Is our tap water safe to drink?
By: Import User
Updated: July 15, 2008
For more than 30 years, Monroe Water Treatment Plant superintendent Bobby Gibbs has been keeping our water safe to drink. Monday he was busy giving 35 kids from Swayze Elementary School a tour of the plant.
"We do that about 60 times a month to make sure its safe."
Thats testing the cities water for any harmful bacteria. But the latest news of possible pharmaceuticals in the drinking water came as a shock to Gibbs.
”It was surprising. Something I have never heard of, and if it becomes something we need to be concerned with I am sure the state will be in touch with us and let us know what we need to do."
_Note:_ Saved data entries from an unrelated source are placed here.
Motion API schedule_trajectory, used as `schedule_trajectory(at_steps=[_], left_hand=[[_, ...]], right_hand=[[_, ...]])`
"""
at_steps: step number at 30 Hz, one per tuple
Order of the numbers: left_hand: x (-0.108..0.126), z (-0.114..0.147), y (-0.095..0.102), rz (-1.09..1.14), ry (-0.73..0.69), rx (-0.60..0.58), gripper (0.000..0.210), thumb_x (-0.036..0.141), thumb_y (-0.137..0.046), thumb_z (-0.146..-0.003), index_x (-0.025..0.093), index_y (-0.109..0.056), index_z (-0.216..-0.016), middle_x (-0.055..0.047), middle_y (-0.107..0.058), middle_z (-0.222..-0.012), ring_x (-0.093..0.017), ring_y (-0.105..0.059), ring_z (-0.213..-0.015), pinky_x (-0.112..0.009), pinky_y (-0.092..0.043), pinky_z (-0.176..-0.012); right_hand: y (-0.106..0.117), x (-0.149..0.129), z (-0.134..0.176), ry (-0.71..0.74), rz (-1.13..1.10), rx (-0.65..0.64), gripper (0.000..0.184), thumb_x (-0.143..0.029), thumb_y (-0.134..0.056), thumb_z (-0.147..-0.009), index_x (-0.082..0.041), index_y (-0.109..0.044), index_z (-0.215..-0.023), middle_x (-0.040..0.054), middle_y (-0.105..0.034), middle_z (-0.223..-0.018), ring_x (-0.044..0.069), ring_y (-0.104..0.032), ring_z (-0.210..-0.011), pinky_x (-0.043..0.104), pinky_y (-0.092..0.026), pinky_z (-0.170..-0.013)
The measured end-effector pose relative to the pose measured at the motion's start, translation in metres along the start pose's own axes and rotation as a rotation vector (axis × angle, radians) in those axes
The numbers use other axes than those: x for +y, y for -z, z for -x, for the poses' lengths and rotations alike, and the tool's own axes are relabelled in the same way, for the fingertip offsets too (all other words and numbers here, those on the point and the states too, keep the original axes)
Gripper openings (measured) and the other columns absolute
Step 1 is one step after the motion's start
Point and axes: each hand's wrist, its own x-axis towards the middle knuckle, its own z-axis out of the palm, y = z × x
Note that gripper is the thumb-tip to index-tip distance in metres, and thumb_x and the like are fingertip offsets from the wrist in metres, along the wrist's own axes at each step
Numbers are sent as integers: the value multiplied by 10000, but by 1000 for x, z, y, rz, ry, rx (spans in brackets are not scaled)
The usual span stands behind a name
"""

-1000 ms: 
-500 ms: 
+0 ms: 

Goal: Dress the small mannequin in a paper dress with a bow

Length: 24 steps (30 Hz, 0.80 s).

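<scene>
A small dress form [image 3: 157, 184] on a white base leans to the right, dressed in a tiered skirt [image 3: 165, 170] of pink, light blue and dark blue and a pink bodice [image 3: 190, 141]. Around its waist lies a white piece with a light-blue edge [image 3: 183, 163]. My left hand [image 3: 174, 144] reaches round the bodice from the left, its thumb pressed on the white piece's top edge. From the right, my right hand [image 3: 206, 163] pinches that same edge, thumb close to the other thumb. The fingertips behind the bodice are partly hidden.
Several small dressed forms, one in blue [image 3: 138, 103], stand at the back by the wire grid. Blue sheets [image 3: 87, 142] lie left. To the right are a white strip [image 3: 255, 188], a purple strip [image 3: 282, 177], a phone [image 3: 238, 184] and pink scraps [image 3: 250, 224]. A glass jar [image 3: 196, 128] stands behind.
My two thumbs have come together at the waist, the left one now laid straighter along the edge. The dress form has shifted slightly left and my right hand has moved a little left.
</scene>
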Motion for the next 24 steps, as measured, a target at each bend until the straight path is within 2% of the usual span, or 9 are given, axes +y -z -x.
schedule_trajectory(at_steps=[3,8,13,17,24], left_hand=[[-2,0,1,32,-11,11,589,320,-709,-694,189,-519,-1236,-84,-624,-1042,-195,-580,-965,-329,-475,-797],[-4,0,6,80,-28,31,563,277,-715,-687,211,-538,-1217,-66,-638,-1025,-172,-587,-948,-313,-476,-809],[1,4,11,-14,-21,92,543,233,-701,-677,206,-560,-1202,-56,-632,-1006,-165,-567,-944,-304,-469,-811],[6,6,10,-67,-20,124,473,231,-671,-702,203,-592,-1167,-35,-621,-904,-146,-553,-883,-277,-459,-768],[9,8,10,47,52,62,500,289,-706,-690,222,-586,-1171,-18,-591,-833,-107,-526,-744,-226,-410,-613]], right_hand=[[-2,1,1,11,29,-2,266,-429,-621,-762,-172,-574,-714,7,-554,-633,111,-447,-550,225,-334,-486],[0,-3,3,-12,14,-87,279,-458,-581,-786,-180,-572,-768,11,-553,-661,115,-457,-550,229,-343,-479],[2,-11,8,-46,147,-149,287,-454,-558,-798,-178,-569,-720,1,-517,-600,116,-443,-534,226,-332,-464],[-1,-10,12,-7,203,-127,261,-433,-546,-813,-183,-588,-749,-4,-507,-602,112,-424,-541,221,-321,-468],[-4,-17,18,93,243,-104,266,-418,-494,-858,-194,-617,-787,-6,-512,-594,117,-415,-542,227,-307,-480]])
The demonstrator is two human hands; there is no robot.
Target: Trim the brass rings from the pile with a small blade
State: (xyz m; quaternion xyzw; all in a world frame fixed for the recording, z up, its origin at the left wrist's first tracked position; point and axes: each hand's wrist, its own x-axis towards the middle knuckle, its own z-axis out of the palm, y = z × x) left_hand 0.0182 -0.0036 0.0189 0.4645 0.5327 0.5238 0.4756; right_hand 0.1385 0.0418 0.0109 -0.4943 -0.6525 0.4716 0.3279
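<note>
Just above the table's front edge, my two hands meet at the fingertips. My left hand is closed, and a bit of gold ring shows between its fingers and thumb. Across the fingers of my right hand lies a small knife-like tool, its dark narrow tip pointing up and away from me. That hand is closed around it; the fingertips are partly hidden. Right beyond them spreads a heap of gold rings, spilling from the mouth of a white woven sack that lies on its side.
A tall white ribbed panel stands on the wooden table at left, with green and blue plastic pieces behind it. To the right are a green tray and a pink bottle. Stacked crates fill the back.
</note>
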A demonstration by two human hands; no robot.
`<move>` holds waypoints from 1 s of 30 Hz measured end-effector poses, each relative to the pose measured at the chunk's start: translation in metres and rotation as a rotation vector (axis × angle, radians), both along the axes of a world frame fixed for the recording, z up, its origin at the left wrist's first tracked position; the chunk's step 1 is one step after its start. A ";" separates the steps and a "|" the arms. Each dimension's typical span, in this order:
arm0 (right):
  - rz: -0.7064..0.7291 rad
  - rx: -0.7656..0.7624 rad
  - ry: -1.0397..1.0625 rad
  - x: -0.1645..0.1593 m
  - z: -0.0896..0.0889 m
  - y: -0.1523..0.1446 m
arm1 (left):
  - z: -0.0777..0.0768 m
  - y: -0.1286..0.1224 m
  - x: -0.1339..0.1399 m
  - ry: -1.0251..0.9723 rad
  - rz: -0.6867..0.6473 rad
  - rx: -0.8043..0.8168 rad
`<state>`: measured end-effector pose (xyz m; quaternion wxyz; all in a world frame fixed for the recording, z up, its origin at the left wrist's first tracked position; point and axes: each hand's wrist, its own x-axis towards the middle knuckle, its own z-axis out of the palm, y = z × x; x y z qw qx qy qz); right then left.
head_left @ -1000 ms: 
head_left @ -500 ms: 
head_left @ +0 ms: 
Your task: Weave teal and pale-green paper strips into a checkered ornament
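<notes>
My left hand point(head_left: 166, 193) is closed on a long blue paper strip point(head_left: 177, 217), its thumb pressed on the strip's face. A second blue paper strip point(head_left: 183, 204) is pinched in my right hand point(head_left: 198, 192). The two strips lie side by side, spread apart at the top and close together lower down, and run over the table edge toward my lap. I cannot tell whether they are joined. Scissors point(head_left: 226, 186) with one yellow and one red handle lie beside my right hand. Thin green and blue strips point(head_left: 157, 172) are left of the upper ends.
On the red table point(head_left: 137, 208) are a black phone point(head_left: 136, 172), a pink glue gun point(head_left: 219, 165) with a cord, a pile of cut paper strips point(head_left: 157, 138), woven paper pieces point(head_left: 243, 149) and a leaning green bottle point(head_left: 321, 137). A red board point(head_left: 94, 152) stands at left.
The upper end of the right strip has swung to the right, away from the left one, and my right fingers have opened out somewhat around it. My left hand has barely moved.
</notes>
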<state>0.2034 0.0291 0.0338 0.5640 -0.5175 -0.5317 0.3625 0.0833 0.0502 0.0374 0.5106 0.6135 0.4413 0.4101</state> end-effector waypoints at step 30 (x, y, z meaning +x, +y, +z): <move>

Right now the state and federal government doesnt require any testing and hasnt set any safety limits for drugs in the water.
"The main way prescription medication gets into our drinking water is we all take pills, people take medication. Now most of that medication is absorbed by the body, but some of it goes down the toilet. But that is not a problem here in the Ark-La-Miss because our treated wastewater is put back into the river further downstream from where we take in the water that is going to be treated."
Trace amounts of several different drugs including antibiotics, mood stabilizers and sex hormones have been found in the drinking water of 24 major cities, but that doesnt bother Gibbs or Monroe city water customers.
"It’s not a concern of ours or the state health officials I talked to."
"My concerns arent that great. Like I say, I would be more concerned of bacteria in the water than the small amounts of pharmaceuticals they are finding in it."